Role of the mu immunoglobulin heavy chain transmembrane and cytoplasmic domains in B cell antigen receptor expression and signal transduction

Abstract

Membrane immunoglobulins (mIg) serve as the recognition components of B lymphocyte antigen receptors. Binding of antigen to these receptors leads to dramatic effects on B cell growth and viability. We have examined the structural elements of mIgM that are involved in antigen receptor assembly and function. Expression of transfected wild-type mIgM in a B cell line led to assembly with the other two known components of the antigen receptor, Ig-alpha and Ig-beta, expression on the cell surface, and when cross-linked by anti-IgM antibodies, stimulation of signal transductin reactions, including tyrosine protein phosphorylation, inositol phosphate production, and increases in cytoplasmic calcium concentration. Replacement of the highly conserved COOH-terminal 41 amino acids of mIgM heavy chain (mu m) with the transmembrane and cytoplasmic domains of human CD8 alpha resulted in a molecule which was expressed on the B cell surface at levels comparable to wild-type mIgM, but which did not form a complex with Ig-alpha or Ig-beta and did not stimulate any of the signaling reactions mentioned above. Replacement of the basic three-amino-acid cytoplasmic domain of mu m with a different but similarly charged sequence had no effect on cell-surface expression or signaling function.
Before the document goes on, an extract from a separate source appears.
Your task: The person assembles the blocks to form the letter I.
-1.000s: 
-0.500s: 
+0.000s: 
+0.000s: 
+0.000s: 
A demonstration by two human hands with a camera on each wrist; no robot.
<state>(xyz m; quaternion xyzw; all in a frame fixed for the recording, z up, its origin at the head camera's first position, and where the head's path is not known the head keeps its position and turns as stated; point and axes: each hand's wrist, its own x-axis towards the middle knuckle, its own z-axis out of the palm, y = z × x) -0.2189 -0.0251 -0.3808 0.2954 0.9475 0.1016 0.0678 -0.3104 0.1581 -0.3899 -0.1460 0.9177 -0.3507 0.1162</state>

On the other hand, removal of the entire cytoplasmic domain resulted in a molecule which did not bind Ig-alpha and Ig-beta and which did not transduce signals. This effect is probably due to altered post-translational processing of this mutant molecule. Finally, a series of eight single-amino-acid substitutions in the transmembrane domain was constructed. Most of these resulted in the removal of hydroxyl groups from conserved residues postulated to be important for interactions with other components. Each of these mutant molecules was capable of transducing signals when cross-linked by anti-IgM, but one was partially defective. Since alteration of any single residue was not sufficient to disrupt signaling completely, the interactions required for signaling are likely to involve multiple residues, so that elimination of one hydroxyl group does not prevent the interaction. We propose that the cytoplasmic domain of mu m does not play a critical role in receptor function but that the transmembrane domain specifies interactions with other components, probably Ig-alpha and Ig-beta, required for proper antigen receptor signal transduction.